* [TASK OBJECTIVE]: Word for word, restate the lines of the data from the first through the one containing "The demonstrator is", and nothing else.

*** Block opens ***

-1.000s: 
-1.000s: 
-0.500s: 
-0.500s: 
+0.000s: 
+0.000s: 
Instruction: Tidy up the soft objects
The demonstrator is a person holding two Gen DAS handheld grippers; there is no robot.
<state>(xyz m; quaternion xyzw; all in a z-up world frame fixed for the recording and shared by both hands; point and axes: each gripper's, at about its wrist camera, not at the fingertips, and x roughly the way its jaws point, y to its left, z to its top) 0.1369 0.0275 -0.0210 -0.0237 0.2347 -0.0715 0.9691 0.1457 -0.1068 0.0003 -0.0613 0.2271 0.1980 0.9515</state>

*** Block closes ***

* [RESPONSE]:
-1.000s: 
-1.000s: 
-0.500s: 
-0.500s: 
+0.000s: 
+0.000s: 
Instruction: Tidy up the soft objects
The demonstrator is a person holding two Gen DAS handheld grippers; there is no robot.

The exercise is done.